Las PyMEs en el ojo de la tormenta

Por Pedro Gaite*

La crisis internacional, en conjunto con las medidas adoptadas por el nuevo gobierno, golpean a la actividad económica local en su totalidad, especialmente a las PyMEs.

Se trata de un sector empresarial que emplea alrededor del 70% de los trabajadores y trabajadoras del país, y sus situaciones particulares no se catapultan a las tapas de los grandes diarios como pasa con multinacionales o grandes empresas, por lo que su crisis se traslada de manera directa sobre la clase trabajadora, aumentando el desempleo.

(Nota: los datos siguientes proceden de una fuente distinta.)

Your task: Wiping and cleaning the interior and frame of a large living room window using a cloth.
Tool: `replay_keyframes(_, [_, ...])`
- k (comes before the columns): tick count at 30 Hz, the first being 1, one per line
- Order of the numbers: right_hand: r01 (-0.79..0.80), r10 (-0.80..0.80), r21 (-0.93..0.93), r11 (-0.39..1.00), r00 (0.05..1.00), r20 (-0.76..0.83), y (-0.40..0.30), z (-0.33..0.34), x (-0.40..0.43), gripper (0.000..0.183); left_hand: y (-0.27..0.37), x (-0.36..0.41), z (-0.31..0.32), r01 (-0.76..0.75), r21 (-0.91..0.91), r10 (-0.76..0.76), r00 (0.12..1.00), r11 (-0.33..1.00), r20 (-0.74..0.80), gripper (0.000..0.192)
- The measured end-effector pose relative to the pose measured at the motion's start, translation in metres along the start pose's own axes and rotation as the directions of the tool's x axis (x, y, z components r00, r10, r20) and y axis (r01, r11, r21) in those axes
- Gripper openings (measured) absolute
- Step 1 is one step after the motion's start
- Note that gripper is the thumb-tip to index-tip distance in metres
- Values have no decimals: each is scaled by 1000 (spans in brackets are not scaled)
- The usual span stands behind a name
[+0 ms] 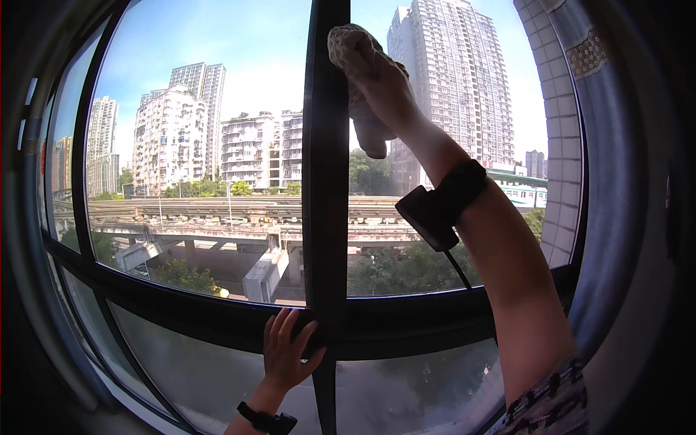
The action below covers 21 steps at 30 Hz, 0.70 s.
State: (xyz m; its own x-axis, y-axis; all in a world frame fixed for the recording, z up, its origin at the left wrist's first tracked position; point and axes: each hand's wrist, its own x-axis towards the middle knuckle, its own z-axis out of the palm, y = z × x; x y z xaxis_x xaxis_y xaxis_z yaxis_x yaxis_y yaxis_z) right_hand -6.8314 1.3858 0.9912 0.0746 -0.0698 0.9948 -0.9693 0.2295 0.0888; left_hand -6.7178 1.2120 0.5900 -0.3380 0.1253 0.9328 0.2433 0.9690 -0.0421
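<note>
High on the window, my right hand point(386, 89) grips a bunched, light-coloured cloth point(348, 43) against the right pane, beside the dark vertical window frame point(328, 179). Part of the cloth hangs down below the palm. Lower down, my left hand point(287, 348) rests with fingers spread on the dark horizontal frame bar point(212, 312), just left of where it meets the vertical bar. Nothing is held in it. The right window pane point(375, 244) looks hazy near my wrist.
A black strapped device point(443, 206) with a cable sits on my right forearm, and a black band point(265, 420) circles my left wrist. A blue curtain point(603, 163) hangs at the right. Lower panes point(408, 386) lie beneath the bar. Outside are tall buildings and elevated tracks.
</note>
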Motion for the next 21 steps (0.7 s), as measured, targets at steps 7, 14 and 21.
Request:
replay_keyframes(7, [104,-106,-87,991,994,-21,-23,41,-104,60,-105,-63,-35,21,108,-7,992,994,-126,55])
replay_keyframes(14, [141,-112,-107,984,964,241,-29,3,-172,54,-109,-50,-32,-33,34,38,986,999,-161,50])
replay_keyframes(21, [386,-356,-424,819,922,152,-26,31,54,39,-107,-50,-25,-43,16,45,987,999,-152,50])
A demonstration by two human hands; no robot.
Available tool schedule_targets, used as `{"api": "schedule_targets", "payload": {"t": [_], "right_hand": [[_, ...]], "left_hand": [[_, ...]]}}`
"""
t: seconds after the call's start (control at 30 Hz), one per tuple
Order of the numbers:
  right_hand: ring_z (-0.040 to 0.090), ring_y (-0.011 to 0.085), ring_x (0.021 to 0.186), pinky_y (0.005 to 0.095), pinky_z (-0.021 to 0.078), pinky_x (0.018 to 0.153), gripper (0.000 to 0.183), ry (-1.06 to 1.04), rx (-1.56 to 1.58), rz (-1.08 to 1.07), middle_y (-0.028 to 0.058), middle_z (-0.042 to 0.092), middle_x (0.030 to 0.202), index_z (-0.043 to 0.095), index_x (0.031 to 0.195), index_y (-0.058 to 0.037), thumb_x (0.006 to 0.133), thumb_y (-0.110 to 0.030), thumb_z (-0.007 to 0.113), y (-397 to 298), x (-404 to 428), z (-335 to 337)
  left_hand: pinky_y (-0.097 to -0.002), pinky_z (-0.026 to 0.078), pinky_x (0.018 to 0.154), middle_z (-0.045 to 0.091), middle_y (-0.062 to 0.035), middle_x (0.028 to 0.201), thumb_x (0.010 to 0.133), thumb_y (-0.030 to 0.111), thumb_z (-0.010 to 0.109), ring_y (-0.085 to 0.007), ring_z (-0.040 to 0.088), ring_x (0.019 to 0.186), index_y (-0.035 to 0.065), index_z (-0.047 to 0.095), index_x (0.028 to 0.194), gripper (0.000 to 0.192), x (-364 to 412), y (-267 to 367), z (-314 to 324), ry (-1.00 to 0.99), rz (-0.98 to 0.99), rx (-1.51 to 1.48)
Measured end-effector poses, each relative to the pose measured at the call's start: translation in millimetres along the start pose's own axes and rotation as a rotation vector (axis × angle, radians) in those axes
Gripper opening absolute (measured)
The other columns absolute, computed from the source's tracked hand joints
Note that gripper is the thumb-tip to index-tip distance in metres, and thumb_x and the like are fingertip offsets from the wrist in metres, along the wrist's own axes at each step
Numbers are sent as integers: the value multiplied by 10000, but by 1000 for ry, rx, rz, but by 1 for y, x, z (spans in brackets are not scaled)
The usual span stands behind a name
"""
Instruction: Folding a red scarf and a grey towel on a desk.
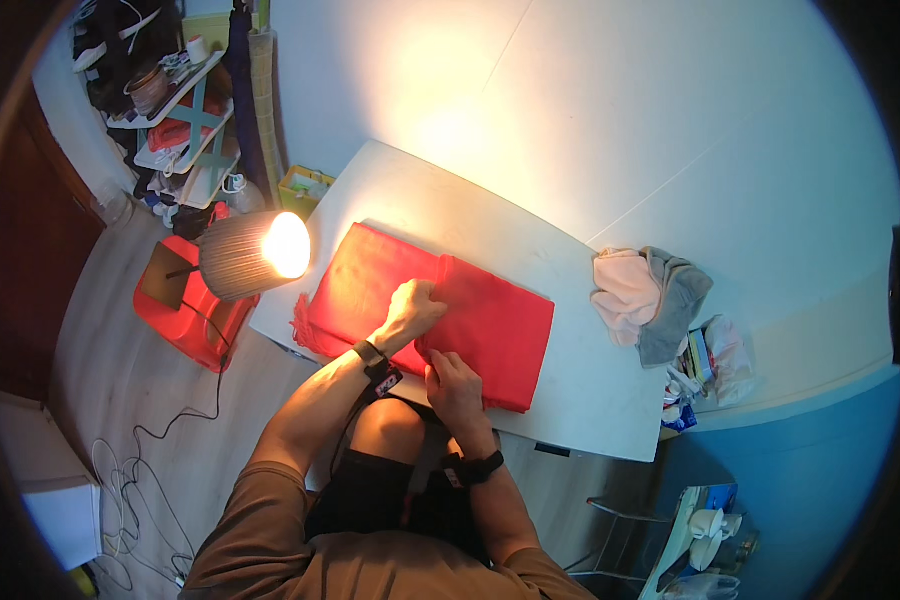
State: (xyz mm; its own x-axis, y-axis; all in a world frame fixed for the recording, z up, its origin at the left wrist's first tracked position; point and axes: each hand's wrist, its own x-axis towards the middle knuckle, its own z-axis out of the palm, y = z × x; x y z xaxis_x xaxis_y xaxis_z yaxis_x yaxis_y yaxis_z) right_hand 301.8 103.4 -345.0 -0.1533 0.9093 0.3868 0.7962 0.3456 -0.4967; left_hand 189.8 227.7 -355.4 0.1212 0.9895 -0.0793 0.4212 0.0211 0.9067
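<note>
A red fringed cloth (501,330), folded in layers, lies on the white table (570,420) in front of me. Its fringe shows at the left end. Near the middle, a folded edge runs across it from back to front. My left hand (416,306) is on the cloth beside that edge, fingers curled; whether they pinch fabric is hidden. At the front end of the same edge, my right hand (456,386) holds the cloth between thumb and fingers. Both wrists wear dark bands.
A lit table lamp (244,255) stands on a red plastic stool (195,330) at the left. Pink and grey cloths (645,296) lie at the table's right end, by the wall. Cables (131,487) trail over the floor. A cluttered shelf (187,142) stands back left.
</note>
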Motion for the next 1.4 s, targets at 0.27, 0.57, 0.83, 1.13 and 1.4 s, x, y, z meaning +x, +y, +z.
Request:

La baja en el poder adquisitivo del salario (con la consecuente caída de la demanda), la mayor importación de bienes de consumo de competencia directa, el aumento tarifario y el encarecimiento del crédito por las altas tasas de interés ponen en una situación realmente complicada a estas empresas. A partir de un relevamiento realizado a 14 cámaras empresarias y empresas se conocieron algunas pinceladas de la realidad de este sector.

En todas las ramas han caído las ventas, en su mayoría por encima del 20%. Asimismo la importación de productos finales de competencia directa es un creciente problema. Sólo una empresa  no manifestó sentirse perjudicada por la mayor entrada de importaciones. En cuanto al empleo, sólo tres empresas han mantenido la cantidad de horas extras de su personal; el resto tomaron esa medida de ajuste sobre su personal, reduciéndolas en mayor o menor medida.

Entre los empresarios entrevistados se encuentra Hugo Álvarez, presidente ejecutivo de la Cámara Argentina de Industriales Proveedores de la Industria del Calzado (CAIPIC) quien se mostró preocupado por las dificultades crecientes para sostener los más de 12.600 puestos de trabajo asociados a su cámara. También expresó haber eliminado en su totalidad las horas extras de su personal.

Si bien la caída en las ventas no ha sido homogénea en los distintos eslabones de la cadena, en promedio éstas cayeron más de un 20% en el primer semestre del año, en buena medida producto del crecimiento de las importaciones. A modo de ejemplo, la importación de pares de capelladas creció un 17% en el primer semestre, la de suelas un 34% y la de calzado terminado un 51%.

El resultado para el sector del calzado nacional es drástico: menos ventas, de las cuales una parte mayor se provee con productos importados, dejando fuera del mercado a la industria nacional. Si tenemos en cuenta que es un sector intensivo en trabajo y que emplea alrededor de 200.000 personas a lo largo de la cadena productiva, de continuar estas políticas el impacto sobre el empleo no tardará en notarse.

Los datos proporcionados por la encuesta demuestran la complicada situación que están atravesando las PyMEs. El gobierno continúa apostando a la entrada de inversiones externas en sectores extractivistas como eje del crecimiento, desestimando las consecuencias sociales de un esquema productivo que hace implosionar la demanda interna y abarata los productos extranjeros.

En este sentido,  el Gobierno aspira a mostrar que está dispuesto a reducir salarios como forma de incentivar esas inversiones. Esto empeora directamente las condiciones de vida de la clase trabajadora argentina y además, incluso si el objetivo fuese el crecimiento económico per se, no resulta una buena estrategia. Para poder competir con países como China o México la caída en el costo laboral debería ser bastante más pronunciada, escenario muy lejano en Argentina, dada la actual resistencia de distintos sectores sociales y sindicales al plan de ajuste.

Por lo tanto la caída ya desatada sobre el poder adquisitivo de los salarios no está estimulando la llegada de inversiones externas, sino que únicamente está impactando negativamente sobre el nivel de consumo. La reducción del mercado interno es relevante ya que el consumo privado explica más del 60% de la demanda agregada argentina. Las PyMEs son las más afectadas, pues la mayoría depende de ese mercado y son el eslabón empresarial con menor espalda financiera y condiciones más desventajosas para adaptarse a nuevas circunstancias. Sus dificultades muchas veces no llegan a las planas de los grandes medios, y los conflictos que protagonizan en ellas sus trabajadores y trabajadoras contra medidas de ajuste suelen ser pequeños, no involucrar grandes masas obreras, y ser además invisibilizados. Sin embargo su situación no debería ser dejada de lado pues en su conjunto emplean alrededor del 70% de la fuerza de trabajo argentina.

En tanto el gobierno insista en comprimir el mercado interno, ajustando tanto el gasto privado como el público, la “luz al final del túnel” será más un espejismo que una realidad.